__STORED DATA__
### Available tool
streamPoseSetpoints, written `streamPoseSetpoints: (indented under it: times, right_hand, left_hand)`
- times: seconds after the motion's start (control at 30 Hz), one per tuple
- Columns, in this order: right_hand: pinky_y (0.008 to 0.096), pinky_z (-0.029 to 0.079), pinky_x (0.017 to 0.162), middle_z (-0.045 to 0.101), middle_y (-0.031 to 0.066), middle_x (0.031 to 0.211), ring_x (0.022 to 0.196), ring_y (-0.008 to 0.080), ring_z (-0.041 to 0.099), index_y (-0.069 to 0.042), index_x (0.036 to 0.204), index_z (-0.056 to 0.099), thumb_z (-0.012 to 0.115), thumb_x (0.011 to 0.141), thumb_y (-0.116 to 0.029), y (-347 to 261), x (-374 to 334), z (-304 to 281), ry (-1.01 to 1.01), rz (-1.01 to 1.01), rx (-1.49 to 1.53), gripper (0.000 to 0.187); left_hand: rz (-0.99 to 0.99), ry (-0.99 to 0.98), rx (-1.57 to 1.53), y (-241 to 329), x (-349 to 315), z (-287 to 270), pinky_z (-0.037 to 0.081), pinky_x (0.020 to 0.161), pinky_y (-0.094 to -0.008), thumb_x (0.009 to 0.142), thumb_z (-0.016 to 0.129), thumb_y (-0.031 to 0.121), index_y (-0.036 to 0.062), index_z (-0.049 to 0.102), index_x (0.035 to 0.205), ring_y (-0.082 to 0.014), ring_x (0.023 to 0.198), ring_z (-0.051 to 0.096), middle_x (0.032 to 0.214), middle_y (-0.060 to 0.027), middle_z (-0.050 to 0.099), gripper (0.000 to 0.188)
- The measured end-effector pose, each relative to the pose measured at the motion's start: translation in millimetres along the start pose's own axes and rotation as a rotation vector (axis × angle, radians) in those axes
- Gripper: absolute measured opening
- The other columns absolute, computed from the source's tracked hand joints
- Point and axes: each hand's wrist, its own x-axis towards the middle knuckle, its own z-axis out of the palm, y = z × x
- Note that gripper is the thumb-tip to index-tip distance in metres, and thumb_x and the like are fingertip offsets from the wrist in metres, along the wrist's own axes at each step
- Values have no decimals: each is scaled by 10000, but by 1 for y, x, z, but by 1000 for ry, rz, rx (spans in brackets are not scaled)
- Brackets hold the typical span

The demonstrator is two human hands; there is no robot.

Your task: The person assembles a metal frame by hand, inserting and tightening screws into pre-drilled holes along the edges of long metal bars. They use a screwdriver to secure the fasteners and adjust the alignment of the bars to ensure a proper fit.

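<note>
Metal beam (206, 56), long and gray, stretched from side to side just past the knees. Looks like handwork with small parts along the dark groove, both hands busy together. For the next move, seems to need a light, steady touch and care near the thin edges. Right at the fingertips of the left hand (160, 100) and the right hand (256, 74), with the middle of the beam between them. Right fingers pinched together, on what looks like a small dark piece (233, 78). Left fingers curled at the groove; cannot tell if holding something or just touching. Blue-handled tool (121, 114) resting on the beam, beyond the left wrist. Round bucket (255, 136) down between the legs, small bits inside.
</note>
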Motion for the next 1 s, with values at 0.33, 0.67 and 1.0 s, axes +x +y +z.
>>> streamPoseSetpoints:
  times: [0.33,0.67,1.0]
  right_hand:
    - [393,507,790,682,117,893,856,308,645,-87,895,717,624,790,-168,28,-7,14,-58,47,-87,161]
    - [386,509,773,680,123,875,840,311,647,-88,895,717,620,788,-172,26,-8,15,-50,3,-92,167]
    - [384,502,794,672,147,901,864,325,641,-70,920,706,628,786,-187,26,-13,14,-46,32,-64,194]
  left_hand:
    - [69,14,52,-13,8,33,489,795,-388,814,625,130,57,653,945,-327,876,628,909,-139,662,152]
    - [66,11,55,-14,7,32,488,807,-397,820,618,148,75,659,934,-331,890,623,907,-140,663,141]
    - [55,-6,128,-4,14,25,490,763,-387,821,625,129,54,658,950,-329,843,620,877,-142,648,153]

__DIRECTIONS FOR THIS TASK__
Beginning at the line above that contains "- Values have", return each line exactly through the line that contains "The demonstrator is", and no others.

__EXERCISE OUTPUT__
- Values have no decimals: each is scaled by 10000, but by 1 for y, x, z, but by 1000 for ry, rz, rx (spans in brackets are not scaled)
- Brackets hold the typical span

The demonstrator is two human hands; there is no robot.

No further output is given for this exercise.